About this exercise
Restrict the output to the lines below starting at the one that contains "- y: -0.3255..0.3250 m" and ending at the one that contains "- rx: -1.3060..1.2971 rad", and restate them word for word, both ends included.

■ ■ ■ ■ ■

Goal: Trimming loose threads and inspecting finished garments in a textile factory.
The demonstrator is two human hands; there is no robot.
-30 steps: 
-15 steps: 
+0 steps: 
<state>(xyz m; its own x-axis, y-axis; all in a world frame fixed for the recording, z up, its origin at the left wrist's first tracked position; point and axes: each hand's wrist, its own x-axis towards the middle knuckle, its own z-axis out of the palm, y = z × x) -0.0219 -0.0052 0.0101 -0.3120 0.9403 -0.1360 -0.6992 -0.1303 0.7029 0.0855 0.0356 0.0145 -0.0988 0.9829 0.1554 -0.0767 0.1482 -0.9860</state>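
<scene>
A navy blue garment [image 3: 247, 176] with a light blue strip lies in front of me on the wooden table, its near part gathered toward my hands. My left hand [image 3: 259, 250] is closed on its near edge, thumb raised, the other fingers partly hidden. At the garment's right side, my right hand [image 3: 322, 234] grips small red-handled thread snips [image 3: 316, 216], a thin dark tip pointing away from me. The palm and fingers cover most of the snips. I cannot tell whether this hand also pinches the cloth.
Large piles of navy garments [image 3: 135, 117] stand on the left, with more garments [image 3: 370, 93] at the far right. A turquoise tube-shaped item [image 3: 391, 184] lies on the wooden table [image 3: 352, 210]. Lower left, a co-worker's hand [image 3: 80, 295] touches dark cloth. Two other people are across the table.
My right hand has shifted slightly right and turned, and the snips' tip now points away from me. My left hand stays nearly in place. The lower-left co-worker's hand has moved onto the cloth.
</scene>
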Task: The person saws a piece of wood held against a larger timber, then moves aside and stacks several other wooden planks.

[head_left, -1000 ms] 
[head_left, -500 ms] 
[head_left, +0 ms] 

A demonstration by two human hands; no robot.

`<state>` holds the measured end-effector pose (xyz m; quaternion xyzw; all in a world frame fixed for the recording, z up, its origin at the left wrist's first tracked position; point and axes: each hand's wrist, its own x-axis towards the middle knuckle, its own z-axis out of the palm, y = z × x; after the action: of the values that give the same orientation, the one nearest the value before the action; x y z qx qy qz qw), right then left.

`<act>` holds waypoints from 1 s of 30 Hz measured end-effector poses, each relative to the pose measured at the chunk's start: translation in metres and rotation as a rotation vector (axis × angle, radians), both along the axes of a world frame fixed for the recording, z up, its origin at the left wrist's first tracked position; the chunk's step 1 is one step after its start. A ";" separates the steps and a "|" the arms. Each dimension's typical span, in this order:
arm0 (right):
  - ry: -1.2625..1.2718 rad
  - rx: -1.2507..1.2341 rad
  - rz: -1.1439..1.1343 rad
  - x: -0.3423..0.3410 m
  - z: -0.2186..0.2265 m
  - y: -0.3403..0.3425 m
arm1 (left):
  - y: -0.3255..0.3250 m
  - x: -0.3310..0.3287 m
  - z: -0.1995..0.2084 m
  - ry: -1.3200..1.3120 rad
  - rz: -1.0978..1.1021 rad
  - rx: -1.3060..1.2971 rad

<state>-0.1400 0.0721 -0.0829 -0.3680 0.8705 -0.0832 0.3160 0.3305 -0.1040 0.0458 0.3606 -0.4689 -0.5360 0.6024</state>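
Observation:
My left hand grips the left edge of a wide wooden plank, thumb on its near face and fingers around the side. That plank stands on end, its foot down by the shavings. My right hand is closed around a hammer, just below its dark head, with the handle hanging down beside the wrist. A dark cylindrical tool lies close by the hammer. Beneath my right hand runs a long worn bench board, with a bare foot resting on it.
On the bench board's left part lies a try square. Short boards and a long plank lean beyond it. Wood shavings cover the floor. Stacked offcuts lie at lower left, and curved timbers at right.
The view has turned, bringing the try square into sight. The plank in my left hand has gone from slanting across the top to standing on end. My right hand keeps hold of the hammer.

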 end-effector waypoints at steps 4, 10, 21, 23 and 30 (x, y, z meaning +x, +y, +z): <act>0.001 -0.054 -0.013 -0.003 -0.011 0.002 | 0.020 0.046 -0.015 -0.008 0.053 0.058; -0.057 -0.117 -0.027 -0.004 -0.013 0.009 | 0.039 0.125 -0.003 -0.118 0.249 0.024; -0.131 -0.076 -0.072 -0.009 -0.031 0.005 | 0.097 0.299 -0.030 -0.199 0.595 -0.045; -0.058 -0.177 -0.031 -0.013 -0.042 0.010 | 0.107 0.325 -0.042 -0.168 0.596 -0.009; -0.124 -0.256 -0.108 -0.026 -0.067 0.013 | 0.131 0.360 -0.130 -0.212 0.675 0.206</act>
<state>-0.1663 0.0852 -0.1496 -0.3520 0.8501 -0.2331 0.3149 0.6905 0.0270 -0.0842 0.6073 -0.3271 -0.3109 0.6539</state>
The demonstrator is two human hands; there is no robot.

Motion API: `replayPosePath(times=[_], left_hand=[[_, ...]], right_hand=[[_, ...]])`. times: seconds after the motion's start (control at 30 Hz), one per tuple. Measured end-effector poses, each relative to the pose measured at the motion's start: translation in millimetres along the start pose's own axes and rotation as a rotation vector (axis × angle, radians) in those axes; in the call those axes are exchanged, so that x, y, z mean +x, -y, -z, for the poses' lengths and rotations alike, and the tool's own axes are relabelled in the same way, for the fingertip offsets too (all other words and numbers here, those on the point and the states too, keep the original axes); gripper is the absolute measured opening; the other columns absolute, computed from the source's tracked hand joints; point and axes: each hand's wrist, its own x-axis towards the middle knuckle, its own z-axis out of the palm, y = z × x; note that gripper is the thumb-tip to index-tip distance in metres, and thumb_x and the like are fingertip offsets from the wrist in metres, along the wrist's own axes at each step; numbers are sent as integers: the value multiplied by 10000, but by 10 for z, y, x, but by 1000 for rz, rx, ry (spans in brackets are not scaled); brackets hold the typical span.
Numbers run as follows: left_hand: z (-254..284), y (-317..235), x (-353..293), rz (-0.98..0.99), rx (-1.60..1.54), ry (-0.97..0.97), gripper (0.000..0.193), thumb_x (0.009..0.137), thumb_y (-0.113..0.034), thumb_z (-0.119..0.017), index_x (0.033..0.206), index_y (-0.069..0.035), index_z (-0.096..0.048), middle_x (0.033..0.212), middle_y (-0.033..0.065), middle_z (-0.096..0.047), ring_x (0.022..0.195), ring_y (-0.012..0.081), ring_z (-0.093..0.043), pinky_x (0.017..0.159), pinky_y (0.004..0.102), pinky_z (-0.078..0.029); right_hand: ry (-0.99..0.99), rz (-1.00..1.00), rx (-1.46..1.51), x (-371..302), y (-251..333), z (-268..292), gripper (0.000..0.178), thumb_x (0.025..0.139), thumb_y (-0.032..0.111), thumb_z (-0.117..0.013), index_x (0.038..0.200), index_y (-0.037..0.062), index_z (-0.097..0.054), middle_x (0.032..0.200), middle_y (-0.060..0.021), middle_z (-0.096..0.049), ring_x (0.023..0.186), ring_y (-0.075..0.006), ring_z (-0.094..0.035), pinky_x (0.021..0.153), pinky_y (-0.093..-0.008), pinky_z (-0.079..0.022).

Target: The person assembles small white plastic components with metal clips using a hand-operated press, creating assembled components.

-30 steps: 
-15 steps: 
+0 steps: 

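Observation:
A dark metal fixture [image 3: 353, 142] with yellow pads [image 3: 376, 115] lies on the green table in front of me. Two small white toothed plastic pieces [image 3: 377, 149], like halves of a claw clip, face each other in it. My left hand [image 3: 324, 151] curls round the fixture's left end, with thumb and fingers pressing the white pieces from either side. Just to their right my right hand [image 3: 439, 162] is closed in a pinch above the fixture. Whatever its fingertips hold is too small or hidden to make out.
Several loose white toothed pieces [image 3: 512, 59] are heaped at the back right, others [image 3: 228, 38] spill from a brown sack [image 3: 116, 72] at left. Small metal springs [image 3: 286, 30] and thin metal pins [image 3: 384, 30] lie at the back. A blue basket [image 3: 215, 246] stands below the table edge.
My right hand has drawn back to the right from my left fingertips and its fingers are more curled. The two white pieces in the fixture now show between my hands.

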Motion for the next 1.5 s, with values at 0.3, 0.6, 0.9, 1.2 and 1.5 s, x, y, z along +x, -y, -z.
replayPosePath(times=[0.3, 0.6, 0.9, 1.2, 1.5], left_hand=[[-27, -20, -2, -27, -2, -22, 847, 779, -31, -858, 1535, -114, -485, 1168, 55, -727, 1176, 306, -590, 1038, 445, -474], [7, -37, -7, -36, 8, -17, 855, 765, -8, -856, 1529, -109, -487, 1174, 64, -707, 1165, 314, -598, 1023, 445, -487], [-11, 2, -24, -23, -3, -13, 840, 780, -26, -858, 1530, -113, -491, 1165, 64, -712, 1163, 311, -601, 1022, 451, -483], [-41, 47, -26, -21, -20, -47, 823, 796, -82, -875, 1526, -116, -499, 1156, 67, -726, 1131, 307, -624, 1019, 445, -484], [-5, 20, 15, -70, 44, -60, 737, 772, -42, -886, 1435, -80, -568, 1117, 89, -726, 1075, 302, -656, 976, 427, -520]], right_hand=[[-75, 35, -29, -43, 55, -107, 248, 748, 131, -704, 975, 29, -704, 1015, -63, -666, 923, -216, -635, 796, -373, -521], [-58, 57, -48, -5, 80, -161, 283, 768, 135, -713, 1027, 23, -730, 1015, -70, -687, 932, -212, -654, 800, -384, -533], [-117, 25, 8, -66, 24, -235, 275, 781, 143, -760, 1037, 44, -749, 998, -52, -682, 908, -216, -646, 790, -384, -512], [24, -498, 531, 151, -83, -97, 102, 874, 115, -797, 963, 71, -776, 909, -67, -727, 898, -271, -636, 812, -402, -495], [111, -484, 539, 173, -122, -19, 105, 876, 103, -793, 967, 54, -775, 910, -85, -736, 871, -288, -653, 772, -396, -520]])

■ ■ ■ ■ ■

Solution for this problem
  - y: -0.3255..0.3250 m
  - x: -0.3310..0.3287 m
  - z: -0.1995..0.2084 m
  - ry: -1.3200..1.3120 rad
  - rz: -1.0978..1.1021 rad
  - rx: -1.3060..1.2971 rad

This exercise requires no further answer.